During the festive presentation of the Architectenweb Awards 2023, on Wednesday evening, 8 November, at the Keilepand in Rotterdam, the ITC faculty, University of Twente, was awarded School Building of the Year 2023. The education building was designed by Civic Architects, VDNDP, Studio Groen+Schild and DS Landscape Architects.
The ITC faculty has found a new home on the university campus in Enschede in a former laboratory building. The shell is no less than 220 metres long, 38 metres deep, and has a low ground floor and a high floor. The main intervention in the transformation is the addition of four atriums, cut into the structure, which provide greenery, fresh air and daylight.
One of the atria also forms the new entrance, in the middle of the building. Behind it is the spacious social heart, including a grandstand staircase and restaurant. All spaces in the building have a view of greenery. The concrete and steel shell is visible, including traces of use and new saw cuts. Oak facades and bamboo floorboards add a warm tone.
The high first floor has a raised floor that incorporates all installations. In this way, the lower ground floor retained its spaciousness. With choices as strategic as they are elegant, the design team has transformed the existing laboratory building into a beautiful educational environment that also manages to reflect the character of the programme.
The Geo-Information Science and Earth Observation (ITC) faculty is part of the University of Twente and is located on the Drienerlo campus in Enschede. At the start of the project, the university made an important choice. The former laboratory building from 1972, designed by Choisy and Van Embden, was to be preserved and transformed. The as much as 220 metres long and 38 metres deep building had a low ground floor and a very high first floor. These features made transformation challenging.
In their design, Civic Architects, VDNDP, Studio Groen+Schild and DS Landscape Architects focused on creating greenery, light and space. The key decision in doing so was to cut out four atriums in the building. This initiated a decisive design intervention that brought light, air and greenery deep into the building.

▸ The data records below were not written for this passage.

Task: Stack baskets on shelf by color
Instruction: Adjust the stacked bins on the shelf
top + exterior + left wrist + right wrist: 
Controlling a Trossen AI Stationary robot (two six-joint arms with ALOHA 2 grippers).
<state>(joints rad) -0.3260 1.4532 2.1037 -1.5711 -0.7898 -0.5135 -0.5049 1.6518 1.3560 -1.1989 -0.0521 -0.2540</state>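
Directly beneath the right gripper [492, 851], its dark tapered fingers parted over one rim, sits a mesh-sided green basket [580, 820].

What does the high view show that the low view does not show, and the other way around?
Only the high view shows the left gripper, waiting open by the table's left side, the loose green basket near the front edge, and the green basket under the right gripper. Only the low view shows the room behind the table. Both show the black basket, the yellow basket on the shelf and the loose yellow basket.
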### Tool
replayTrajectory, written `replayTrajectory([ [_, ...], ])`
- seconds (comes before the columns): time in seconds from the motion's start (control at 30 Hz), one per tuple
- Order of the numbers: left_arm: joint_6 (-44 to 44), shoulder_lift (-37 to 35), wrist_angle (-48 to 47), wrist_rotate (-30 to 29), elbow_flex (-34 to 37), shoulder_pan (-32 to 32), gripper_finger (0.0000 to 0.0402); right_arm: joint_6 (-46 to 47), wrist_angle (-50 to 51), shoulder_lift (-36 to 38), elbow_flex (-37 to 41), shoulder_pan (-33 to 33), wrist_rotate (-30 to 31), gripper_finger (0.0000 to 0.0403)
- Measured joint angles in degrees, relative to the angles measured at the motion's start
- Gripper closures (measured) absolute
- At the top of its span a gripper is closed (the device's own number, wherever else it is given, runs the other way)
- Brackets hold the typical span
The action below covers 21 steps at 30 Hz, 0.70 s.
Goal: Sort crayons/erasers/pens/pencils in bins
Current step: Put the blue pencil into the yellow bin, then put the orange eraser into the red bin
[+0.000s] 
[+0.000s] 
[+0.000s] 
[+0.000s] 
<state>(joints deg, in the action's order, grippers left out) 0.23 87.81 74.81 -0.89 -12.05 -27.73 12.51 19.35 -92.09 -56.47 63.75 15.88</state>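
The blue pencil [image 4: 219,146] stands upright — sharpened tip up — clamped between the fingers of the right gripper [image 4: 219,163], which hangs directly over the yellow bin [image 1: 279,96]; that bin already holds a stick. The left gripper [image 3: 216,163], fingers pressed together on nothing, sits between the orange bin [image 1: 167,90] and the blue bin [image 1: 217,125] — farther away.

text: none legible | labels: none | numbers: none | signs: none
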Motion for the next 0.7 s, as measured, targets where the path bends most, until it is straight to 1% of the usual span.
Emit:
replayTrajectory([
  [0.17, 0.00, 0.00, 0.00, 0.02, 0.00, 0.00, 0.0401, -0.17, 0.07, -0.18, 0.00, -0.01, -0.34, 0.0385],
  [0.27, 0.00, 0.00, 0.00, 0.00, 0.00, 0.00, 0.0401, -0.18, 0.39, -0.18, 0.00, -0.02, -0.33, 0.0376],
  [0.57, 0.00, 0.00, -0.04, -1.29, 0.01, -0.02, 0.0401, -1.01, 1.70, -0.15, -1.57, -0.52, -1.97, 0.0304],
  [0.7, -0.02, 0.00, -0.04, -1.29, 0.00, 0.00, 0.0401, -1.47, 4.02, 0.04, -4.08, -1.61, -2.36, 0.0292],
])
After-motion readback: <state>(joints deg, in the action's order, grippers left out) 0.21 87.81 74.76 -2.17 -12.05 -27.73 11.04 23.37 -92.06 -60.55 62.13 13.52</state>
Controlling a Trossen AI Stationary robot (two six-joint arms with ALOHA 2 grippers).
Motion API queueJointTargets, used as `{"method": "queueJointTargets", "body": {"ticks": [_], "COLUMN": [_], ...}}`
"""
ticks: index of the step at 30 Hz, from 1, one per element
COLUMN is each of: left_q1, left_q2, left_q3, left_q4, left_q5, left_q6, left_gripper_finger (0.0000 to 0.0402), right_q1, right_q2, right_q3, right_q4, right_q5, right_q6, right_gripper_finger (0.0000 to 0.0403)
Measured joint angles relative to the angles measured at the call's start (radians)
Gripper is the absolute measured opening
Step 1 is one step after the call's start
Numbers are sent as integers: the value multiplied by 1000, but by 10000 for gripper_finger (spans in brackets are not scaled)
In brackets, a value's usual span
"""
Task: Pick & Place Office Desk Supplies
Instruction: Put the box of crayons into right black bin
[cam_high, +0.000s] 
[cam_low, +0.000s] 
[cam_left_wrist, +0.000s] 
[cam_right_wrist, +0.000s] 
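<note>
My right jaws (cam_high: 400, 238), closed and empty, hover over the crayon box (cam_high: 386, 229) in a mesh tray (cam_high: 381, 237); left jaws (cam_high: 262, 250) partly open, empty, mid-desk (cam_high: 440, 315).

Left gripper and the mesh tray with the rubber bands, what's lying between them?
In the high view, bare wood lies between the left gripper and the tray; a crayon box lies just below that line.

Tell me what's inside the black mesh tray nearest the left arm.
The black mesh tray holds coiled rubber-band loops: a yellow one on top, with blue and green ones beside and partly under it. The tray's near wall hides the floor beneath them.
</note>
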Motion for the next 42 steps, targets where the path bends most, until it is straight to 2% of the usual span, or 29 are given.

The jury was impressed by the clarity and effectiveness of that intervention. The addition of the atriums gave the long and deep building a pleasant size and scale inside. The teaching spaces and offices are now logically organised around the atriums. The atria themselves feature different kinds of gardens. Rainwater falling on the roof is visibly fed into the gardens via flexible plastic hoses, something that suits a geo faculty well.
One of the atriums acts as a new entrance. By slightly receding the building façade here, the green garden around the building is drawn in. Inside, wide stairs lead up to the high first floor. By designing the stairs extra wide, the design team was able to add something that was not part of the brief: an auditorium. Meanwhile, this hybrid of stairs and auditorium has been used several times by the faculty for meetings. Around the entrance, the restaurant and study centre have been given a place. This is the central meeting place in the building.
During the transformation, many original parts of the laboratory building were left in sight, such as the concrete and steel structures. This includes traces of modifications, such as saw cuts. Atriums contain 'crazy' balconies; structural elements that could be spared from the old building. Such elements nuance the rational structure of the building and make it very human, the jury thinks.
The down-to-earth approach has continued into the interior, which uses a lot of wood, but also steel partitions that have been left untreated, have an interesting patina and are also virtually maintenance-free. The design team has continued to design, the jury observed. Everything has been thought through. And the clever thing is that the whole has become much more than the sum of its parts.
The high first floor has a 70 cm high floor in which all installations are housed. This allows maximum use to be made of the free height on the ground floor. The raised floor also acts as a plenum in the building, blowing fresh air evenly throughout.
The façade of the laboratory building was fitted with polyester slats. These turned out to be still good and were reused after cleaning. A few extra slats were required on the front facade. The supplier of the original slats was still able to make them.
In this project, architecture and sustainability have become interlinked stories, according to the jury. Thanks to the ingenuity and attention of the design team, a challenging shell was transformed into a particularly pleasant educational environment. The major interventions made in the process, such as sawing out the atriums, turned out very well.
In the School Building of the Year category, the jury nominated five projects. Besides the winners Faculty of ITC, University of Twente, (Civic Architects, VDNDP, Studio Groen+Schild and DS Landschapsarchitecten) these were Groninger Buitenenschool (De Unie Architects), Second Life for school De Meppel (Bureau Kroner), Het Open Venster (BDG Architects) and LAB42, UvA Science Park, (Benthem Crouwel Architects).
This year's jury consisted of Rosalie de Boer (Synchroon), Gianni Cito (Moke Architects), Barend Koolhaas (Studio Barend Koolhaas), Eric van Noord (de Architekten Cie.), Saskia Oranje (DOOR architects) and Abbie Steinhauser (a.o. deMunnik-deJong-Steinhauser). The entries for the School Building of the Year 2023 award were judged on social relevance, craftsmanship, innovation and sustainability.